Read: The Vectors That Came in from the Cold

Learn more

2. Fantastic Embeddings and How to Align Them: Zero-Shot Inference in a Multi-Shop Scenario

Speaking of embeddings, this paper addresses the challenge of understanding user intent across multiple channels. This is key for multi-shop personalization, and proves that zero-shot inference is possible by transferring shopping intent from one website to another without manual intervention.

Our Coveo colleagues detail a machine learning pipeline to train and optimize embeddings within shops first, and support the quantitative findings with additional qualitative insights. They then turn to the harder task of using learned embeddings across shops: if products from different shops live in the same vector space, user intent – as represented by regions in this space – can then be transferred in a zero-shot fashion across websites.

They propose and benchmark unsupervised and supervised methods to “travel” between embedding spaces, each with its own assumptions on data quantity and quality. They then prove that zero-shot personalization is possible at scale by testing the shared embedding space with two downstream tasks, event prediction, and type-ahead suggestions. The release of the underlying dataset is scheduled for early 2021, hoping to foster an inclusive discussion of this important business scenario.

Discover how to deliver multi-brand personalization

Read: (Definitely Not) Lost in Translation: ‘Translating’ Products for Multi-brand Personalization

Learn more

3. Why Do People Buy Seemingly Irrelevant Items in Voice Product Search?: On the Relation Between Product Relevance and Customer Satisfaction in Ecommerce

More relevance is always better, right? This paper, presented at WSDM (pronounced wisdom), actually analyzes an interesting phenomenon. In voice-assisted product search, customers are purchasing or engaging with seemingly irrelevant search results. The authors provide several hypotheses as to the reasons behind it, including users’ personalized preferences, the product’s popularity, the product’s indirect relation with the query, the user’s tolerance level, the query intent, and the product price.

4. Personalized Ranking in Ecommerce Search

Presented at WWW’20, this work discusses the challenges and benefits of incorporating personalization in ecommerce search. Interestingly, it recommends using a combination of content-based features and embedding-based features. This is a technique and topic that we at Coveo find fascinating and important.

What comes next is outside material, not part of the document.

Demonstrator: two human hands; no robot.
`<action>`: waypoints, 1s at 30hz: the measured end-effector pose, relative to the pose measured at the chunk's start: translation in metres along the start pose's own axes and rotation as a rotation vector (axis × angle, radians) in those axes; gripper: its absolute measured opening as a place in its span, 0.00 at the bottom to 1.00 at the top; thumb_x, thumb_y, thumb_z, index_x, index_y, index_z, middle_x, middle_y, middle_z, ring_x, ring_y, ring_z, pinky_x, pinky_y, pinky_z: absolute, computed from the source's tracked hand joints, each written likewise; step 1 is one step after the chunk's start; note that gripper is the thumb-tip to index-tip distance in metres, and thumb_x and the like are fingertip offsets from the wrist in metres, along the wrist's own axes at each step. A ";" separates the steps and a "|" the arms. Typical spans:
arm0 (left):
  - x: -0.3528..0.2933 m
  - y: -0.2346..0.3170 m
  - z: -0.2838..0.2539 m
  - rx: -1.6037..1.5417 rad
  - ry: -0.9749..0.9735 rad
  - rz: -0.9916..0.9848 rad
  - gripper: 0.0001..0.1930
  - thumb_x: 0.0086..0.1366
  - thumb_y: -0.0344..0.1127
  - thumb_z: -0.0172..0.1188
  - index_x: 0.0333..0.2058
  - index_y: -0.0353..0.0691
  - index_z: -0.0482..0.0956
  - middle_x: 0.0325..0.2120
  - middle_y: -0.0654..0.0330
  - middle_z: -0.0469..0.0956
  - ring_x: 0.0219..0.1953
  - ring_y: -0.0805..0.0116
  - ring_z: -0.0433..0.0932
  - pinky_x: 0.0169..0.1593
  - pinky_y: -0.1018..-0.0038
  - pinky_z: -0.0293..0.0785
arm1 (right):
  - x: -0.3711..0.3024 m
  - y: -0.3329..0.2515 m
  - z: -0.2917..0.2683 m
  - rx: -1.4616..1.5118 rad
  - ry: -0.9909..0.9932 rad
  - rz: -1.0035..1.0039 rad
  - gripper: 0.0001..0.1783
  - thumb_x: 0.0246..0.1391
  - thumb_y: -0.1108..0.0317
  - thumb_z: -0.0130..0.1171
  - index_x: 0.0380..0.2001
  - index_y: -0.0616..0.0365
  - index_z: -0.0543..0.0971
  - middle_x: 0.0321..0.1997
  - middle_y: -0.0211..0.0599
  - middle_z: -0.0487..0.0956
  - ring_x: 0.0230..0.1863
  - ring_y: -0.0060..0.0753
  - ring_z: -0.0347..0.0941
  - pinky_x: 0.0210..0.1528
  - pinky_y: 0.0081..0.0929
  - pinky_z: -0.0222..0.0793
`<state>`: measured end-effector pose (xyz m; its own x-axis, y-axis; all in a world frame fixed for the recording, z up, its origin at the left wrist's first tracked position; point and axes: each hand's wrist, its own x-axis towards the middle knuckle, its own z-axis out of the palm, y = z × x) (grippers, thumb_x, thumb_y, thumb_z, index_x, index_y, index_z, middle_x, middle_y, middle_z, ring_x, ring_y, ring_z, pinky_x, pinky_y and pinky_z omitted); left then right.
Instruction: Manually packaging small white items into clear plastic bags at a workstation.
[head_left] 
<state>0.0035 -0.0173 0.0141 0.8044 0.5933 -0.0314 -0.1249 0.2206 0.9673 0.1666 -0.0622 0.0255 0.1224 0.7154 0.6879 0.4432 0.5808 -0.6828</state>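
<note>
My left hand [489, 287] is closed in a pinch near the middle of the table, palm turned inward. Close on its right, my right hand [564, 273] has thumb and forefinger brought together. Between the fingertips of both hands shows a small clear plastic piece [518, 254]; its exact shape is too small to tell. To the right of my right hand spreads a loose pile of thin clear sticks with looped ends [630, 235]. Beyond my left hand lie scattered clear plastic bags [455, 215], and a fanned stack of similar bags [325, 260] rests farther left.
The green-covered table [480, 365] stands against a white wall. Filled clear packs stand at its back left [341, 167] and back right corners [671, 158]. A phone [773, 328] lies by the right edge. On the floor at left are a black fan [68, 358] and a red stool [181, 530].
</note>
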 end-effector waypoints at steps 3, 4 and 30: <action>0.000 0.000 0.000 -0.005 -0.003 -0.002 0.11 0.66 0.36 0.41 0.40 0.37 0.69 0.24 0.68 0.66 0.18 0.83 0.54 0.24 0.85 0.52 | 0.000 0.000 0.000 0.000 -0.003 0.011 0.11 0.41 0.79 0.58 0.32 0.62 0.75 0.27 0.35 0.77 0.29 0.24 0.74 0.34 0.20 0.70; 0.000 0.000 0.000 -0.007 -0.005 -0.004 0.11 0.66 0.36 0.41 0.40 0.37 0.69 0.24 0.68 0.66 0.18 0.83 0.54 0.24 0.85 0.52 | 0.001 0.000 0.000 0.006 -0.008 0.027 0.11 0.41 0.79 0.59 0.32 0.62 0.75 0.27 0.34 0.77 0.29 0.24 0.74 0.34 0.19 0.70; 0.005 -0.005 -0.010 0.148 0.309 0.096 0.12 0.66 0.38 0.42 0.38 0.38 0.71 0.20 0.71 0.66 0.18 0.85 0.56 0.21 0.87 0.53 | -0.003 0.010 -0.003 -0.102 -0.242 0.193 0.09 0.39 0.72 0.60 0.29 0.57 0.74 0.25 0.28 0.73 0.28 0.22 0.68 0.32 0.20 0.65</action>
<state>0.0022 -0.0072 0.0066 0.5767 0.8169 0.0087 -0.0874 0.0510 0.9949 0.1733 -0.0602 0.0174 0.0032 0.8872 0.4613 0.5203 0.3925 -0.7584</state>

The benefits the authors report – such as an improvement of 15 percent in Mean Reciprocal Rank (MRR) – is in line with our own research in product embeddings. In the multi-tenant scenario, we have proved similar gains with in-session personalization for type-ahead, category prediction, recommendations.

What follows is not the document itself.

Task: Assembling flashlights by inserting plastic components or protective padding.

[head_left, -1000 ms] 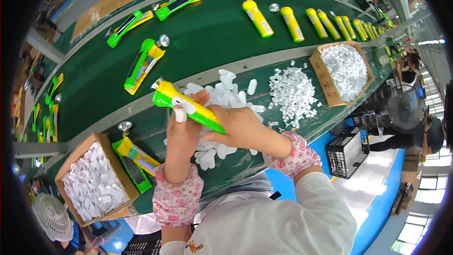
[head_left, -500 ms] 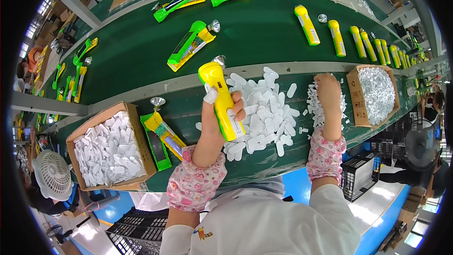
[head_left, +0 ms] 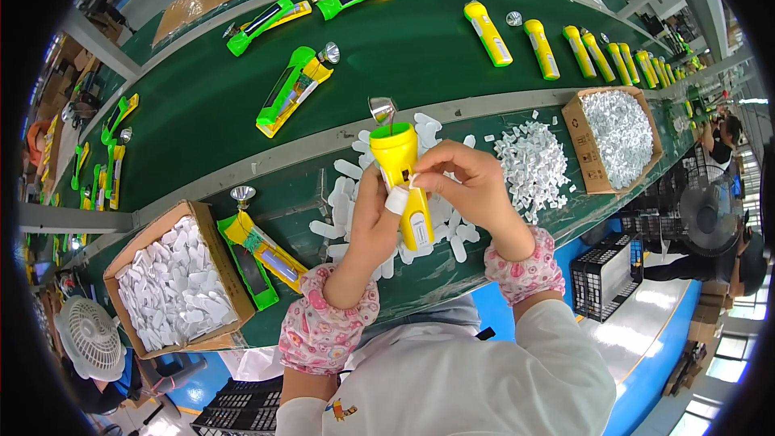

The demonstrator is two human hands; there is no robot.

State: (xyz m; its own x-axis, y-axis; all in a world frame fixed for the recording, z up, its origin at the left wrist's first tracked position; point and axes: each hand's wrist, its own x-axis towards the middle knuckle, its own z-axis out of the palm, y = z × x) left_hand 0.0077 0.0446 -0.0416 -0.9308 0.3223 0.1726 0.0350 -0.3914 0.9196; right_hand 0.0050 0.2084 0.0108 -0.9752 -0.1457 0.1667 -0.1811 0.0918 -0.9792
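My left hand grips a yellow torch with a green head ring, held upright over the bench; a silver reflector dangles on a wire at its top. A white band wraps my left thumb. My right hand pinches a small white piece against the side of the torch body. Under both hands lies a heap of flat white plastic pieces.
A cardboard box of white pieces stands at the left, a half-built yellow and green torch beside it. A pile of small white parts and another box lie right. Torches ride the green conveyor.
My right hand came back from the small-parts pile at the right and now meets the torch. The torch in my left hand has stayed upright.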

Learn more about in-session personalization in Ecommerce

Read: Powerful Personalization in Ecommerce – No Big Data Required

Learn more

5. A Transformer-based Embedding Model for Personalized Product Search

Presented at SIGIR2020, this paper stands as a nice example of a piece of work by academicians (rather than industry practitioners) – which nevertheless addresses a topic of great relevance to the industry as well.

We all love talking about the potential benefits of personalization, but the authors point out that personalization does not always improve the quality of product search. It has been argued that personalized models can outperform non-personalized models only when the queries of individuals significantly differ from the group preference. In fact, while applying a universal personalization mechanism sometimes could be beneficial by providing more information about user preferences (especially when the query carries limited information), unreliable personal information could also harm the search quality due to data sparsity and the introduction of unnecessary noise.

The authors stress the value of conducting differential personalization adaptively under different contexts and propose a transformer-based embedding model that can conduct query-dependent personalization. The paper offers results on the Amazon product search dataset to support the better performance of their model over state-of-the-art baselines.

6. Query Reformulation in Ecommerce Search

This is another great piece out of SIGIR2020. This paper offers a thorough analysis of the role reformulation queries (query rewrites) play in ecommerce search. As you undoubtedly know, many website visitors quit when search results are irrelevant. But when they don’t quit, they typically refine. Sometimes they narrow their search, other times they broaden their search. The authors show that well over 50% of the queries take part in a reformulation session.

They also distinguish between three types of reformulations, add (addition of one or more words to the reformulated query), remove (removal of one word or more from the reformulated query), replace (replacement of one word or more in the reformulated query). And argue that replace is the most common type, followed by add and finally remove. Each reformulation leads to a thorough change in the results presented on the SERP, in many cases without any overlap with the SERP of the previous query.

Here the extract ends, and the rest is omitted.